On Wed, Jul 12, 2006 at 01:27:24PM -0500, Patrick R. Michaud wrote:
> The perl6 compiler has a custom string type, currently called 
> "Perl6Str".  What's the canonically correct mechanism for creating 
> an object of that type?
> 
>     $P0 = new 'Perl6Str'
>     $P0 = new .Perl6Str
>     $P0 = new [ 'Perl6Str' ]
> 
> At different stages of Parrot development I've seen different 
> answers to this question, so it'd be helpful to know what's "correct".

Correct are all three, but:

1) and 3) are totally the same
   (bracketed syntax just containing a single string constant just
    yields that string concstant as a result)
   thusly, 3) is containing some syntax overkill :-) 

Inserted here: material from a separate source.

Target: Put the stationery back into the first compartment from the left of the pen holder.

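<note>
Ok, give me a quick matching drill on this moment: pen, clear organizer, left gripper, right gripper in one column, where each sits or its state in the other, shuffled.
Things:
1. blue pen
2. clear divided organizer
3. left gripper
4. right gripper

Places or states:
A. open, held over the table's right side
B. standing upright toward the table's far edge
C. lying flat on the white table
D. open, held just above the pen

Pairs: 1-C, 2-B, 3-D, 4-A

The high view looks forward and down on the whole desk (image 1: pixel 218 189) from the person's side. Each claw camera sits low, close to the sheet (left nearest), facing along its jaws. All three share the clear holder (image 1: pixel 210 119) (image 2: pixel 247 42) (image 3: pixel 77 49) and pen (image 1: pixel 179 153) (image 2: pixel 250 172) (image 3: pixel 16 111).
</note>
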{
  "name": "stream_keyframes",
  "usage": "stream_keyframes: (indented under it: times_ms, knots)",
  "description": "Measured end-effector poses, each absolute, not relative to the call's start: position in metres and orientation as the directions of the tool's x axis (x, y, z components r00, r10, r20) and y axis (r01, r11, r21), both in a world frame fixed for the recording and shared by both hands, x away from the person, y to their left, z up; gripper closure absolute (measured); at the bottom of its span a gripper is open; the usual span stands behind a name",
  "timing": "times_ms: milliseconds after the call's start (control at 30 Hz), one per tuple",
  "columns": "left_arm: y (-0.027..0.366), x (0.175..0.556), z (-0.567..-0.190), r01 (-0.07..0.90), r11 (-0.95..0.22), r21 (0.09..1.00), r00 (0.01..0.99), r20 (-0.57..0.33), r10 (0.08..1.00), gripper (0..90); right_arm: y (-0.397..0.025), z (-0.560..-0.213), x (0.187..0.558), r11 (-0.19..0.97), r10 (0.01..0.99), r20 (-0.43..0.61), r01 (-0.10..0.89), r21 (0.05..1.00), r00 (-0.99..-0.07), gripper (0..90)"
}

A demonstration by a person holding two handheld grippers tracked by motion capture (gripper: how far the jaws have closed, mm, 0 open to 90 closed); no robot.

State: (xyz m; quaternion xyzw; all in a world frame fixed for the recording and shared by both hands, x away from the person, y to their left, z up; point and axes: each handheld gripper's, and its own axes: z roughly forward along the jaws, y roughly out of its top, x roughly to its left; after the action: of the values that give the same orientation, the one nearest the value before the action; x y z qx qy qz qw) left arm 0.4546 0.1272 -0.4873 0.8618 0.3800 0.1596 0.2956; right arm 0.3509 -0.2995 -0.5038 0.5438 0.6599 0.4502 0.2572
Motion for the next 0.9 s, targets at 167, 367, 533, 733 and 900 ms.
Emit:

1) works always, but defers the type lookup to runtime. It's a
   more efficient version of:
   
   $I0 = find_type 'Perl6Str'
   $P0 = new $I0
   
   ..., which takes one more opcode dispatch

2) only works, *if* the lib, which defines that type is already
   loaded (via :immediate/loadlib or .loadlib), because it's
   translated to new_p_ic, i.e. the type name is converted to
   a type number at compile time, which speeds up run time
   object creation.

A remark WRT:

  $P0 = new Integer     # bare word 'Integer'

this currently works with a lexer hack (and special code for 'new' IIRC)
but it's deprecated in favour of the much more explicit C<.Integer>, 
which is indicating some macroish replacement.